I just found out yesterday that Mark and the Collective Intelligence folks at MIT are thinking along similar lines with Collaboratorium. Very cool.

Here are the mockups I mentioned above. As they stated in the Collaboratorium overview doc, "careful design of the rules of community interaction" took a while. It still needs some work. Due to my other work here at Save the Children, I don't have time to clean them up as much as I would like, or make more to show how most parts could work, so they'll have to do for now.
Adam, along with many other things this has been in my "respond to" queue for a while.

I like your mockups at and think it's just brilliant that you're able to present such detailed UI ideas.
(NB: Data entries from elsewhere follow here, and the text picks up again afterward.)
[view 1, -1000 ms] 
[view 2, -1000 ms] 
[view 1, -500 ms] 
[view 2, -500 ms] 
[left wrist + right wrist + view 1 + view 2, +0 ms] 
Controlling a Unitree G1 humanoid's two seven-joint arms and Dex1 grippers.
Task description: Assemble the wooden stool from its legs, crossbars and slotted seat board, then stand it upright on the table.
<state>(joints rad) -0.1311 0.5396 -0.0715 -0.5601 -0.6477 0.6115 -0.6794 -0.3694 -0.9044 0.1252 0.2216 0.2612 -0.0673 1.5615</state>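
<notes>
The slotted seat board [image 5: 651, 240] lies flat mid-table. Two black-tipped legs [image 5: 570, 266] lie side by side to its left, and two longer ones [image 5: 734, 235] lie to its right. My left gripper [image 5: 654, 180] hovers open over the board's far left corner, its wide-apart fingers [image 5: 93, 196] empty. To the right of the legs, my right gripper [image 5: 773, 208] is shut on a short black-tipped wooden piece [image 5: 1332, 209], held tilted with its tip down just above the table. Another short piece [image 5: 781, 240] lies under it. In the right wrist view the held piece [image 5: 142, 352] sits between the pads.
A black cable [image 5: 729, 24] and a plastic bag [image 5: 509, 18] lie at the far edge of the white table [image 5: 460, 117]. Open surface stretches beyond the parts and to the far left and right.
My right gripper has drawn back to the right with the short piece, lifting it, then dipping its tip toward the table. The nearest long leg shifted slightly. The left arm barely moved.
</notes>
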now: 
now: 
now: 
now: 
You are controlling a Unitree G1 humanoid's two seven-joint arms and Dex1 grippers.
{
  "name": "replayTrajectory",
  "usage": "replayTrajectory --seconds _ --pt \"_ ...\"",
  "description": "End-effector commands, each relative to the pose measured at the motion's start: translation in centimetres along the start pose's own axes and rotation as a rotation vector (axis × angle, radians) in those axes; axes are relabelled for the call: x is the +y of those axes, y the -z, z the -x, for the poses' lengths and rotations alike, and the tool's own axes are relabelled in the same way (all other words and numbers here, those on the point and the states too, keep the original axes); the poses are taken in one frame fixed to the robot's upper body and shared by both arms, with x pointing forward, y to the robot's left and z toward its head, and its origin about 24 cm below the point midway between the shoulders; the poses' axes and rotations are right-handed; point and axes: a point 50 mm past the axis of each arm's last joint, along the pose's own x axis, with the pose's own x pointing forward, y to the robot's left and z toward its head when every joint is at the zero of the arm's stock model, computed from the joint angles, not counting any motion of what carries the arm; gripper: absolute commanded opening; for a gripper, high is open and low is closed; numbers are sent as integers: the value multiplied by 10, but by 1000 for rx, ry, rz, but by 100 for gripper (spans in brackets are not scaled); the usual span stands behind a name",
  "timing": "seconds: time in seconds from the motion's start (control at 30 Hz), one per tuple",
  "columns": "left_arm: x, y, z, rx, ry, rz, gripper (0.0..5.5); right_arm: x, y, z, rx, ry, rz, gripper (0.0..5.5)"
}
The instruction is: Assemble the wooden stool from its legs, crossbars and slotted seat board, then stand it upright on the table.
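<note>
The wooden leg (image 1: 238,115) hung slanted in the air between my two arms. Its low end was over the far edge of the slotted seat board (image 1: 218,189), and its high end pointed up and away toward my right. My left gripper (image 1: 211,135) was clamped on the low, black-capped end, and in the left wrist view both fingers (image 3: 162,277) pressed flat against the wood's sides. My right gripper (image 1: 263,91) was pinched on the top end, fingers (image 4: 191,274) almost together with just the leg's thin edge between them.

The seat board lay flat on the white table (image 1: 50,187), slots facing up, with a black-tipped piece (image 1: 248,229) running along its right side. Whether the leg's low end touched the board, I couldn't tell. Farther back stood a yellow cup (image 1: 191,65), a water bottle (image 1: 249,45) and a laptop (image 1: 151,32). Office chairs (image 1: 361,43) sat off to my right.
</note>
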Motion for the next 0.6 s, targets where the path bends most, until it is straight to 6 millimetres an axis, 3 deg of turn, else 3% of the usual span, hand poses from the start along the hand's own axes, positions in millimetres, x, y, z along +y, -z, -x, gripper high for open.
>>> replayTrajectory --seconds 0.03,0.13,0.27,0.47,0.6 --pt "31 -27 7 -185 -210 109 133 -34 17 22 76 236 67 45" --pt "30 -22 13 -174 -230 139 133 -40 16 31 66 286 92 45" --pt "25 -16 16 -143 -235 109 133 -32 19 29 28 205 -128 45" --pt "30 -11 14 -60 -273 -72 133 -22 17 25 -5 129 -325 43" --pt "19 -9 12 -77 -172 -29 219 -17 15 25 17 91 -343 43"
Rather than critique them, in the little time I have just now I'd like poke the community to think about how to integrate UI work like this into the sensemaking paradigm.

One critical aspect of all sensemaking applications that's neglected in nearly all of them due to the desire to deliver them as web-apps is state-of-the-art UI design. Thus, the question becomes how do we combine your expertise like yours (and, to be bold, sensibilities like mine) with current suite of sensemaking tools?

We need rich client apps. There's only so much that can be done with an Ajax UI and most of that has already been done, Google Docs being a salient example. Sensemaking apps are more like CAD, vector graphics, and bitmap graphics applications. "Are" or "should be". That is, we need to be able to click and drag to move items or draw relations between items. We need to be able to zoom in and out. We need to be able to work in 3-D not just 2-D.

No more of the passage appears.